The Grind Begins
My programming for cycle 2 focuses on a few key areas. Some of them are holdovers from cycle 1, and some are new:
1. Cook all of my own food that is mostly from whole foods and is dairy, gluten, and alcohol free. The new change is that I am now allowed to eat 15% of my calories as non- whole foods. Yay Gluten free waffles!
2. Wake up at 4:30am, eat breakfast, be at the gym at 5:45am. Do the main workout, plus an extra 100 of something, be it burpies, or calories on a machine,etc. More work will be added later.
3. Twice a month I will be given an extreme challenge or workout. These will be grueling/near impossible tasks that I will need to try to complete.
4. Be disciplined in everything.
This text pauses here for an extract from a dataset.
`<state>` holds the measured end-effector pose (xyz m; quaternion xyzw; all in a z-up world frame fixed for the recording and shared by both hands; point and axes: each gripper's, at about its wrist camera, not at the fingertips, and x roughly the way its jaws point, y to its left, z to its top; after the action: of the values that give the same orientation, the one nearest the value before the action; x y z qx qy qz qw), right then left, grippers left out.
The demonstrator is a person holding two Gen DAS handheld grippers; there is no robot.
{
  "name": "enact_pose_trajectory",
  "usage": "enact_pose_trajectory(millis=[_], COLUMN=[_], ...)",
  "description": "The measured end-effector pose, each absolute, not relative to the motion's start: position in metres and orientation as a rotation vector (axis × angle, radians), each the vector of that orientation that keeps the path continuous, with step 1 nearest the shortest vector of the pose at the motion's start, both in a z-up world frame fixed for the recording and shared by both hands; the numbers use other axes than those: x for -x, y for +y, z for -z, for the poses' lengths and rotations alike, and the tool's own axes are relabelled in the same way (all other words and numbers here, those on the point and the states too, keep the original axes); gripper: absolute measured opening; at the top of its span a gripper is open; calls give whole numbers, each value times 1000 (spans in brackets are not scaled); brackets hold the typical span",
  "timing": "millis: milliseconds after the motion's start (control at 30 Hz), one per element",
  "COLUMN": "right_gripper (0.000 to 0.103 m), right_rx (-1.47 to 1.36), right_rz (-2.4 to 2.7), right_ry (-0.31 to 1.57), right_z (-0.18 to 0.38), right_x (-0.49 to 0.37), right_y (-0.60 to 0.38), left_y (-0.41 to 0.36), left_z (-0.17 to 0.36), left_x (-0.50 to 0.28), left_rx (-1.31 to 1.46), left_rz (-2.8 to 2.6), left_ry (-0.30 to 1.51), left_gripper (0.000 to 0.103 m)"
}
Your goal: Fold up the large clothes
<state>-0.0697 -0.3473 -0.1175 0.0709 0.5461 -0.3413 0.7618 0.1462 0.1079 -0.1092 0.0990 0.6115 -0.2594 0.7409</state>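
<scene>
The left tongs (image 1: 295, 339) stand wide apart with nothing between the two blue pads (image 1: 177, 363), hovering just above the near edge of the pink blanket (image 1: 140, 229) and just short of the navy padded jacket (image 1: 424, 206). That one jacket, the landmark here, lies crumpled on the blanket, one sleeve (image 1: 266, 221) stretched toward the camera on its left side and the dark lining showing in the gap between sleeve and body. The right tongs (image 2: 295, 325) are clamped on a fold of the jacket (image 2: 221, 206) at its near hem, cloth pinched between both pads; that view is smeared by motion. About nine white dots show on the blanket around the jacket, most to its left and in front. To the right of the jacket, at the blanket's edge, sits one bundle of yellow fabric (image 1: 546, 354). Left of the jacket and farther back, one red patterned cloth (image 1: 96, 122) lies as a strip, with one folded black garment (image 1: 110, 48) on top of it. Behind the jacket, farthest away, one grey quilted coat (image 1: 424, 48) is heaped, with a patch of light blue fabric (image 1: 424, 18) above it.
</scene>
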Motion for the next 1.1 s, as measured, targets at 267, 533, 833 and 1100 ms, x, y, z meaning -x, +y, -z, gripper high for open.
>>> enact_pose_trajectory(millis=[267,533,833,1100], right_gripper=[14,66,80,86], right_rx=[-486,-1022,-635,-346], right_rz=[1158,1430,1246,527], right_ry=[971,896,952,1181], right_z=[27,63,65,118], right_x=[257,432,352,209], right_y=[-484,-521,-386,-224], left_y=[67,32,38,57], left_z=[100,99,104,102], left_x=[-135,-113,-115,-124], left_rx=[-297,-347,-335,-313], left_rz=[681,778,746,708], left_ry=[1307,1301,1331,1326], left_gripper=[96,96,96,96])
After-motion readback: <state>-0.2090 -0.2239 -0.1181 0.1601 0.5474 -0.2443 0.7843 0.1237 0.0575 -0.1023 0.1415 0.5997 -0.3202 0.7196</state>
Sleep schedule, supplements, workouts, meal times, all of it.
The schedule change was the biggest challenge from my previous cycle as I did not have the discipline, or desire, to wake up and workout in the morning. This cycle has changed that.
After all of the excitement of the first week I entered the second week a little less enthusiastic about waking up early. It's not that I wasn't excited about this journey, but the newness and excitement of being up at 4:30am wore off and the reality that this is my new life set in. It helped that I quickly dialed in my morning breakfast to give myself enough energy to slog my way through the workout, but it was still a grind. I'm holding out hope this is temporary and it gets easier over time.
Extreme Challenge
The slog of Week 2 wasn't helped by the fact that I opted to do my first "extreme challenge" at the end of the first week. I wanted to get a taste for what these challenges would be like. The first challenge was to hike Mt. Si in North Bend, WA, an eight mile hike that ascends to 3900 ft. But that's not all! I was supposed to be up at 4:30am, drive to the trail, and try to beat sunrise. For those not in the know, Mt. Si is often used as a training hike for Mt. Rainier climbers. The thought is that if they can hike the 4 miles to the peak with a 30lb backpack, in less than 2 hours, they are ready to take on Mt. Rainier.
My challenge was a bit more extreme. I was supposed to tuck 50 lbs into a backpack that was strong enough to carry it, be at the trail while it was still dark, and attempt to climb it ALONE before sunrise. After deliberating with my wife about the wisdom of hiking 2 miles in the Washington forest in the dark, I opted to not start before dark, so I waited until it was a bit later and headed to the trail. This did not sit well with my coach. By the time I got everything loaded, drove to the trailhead and got everything ready, it was already full morning light. I really felt like I had bitched out on this challenge because if I had done it according to his ask, I would probably be out at the trailhead as it was getting light, and full morning light would probably be upon me as I was getting underway. I also likely would not have been there by myself, as there were many other cars already there when I arrived at 7am.
The hike was challenging, made even more so by the fact that the total weight of my pack with everything in it was a whopping 72 pounds! I managed to make it all the way to the top with only a couple of 3-5 minute stops with a total time of 2 hours and 18 minutes. The Mount Rainier hopefuls at the peak told me I was crazy as they poured out the water bottles that made up the 25-30lbs of their packs. My problem was that I had steel weights, so I was also hiking down with 70 pounds.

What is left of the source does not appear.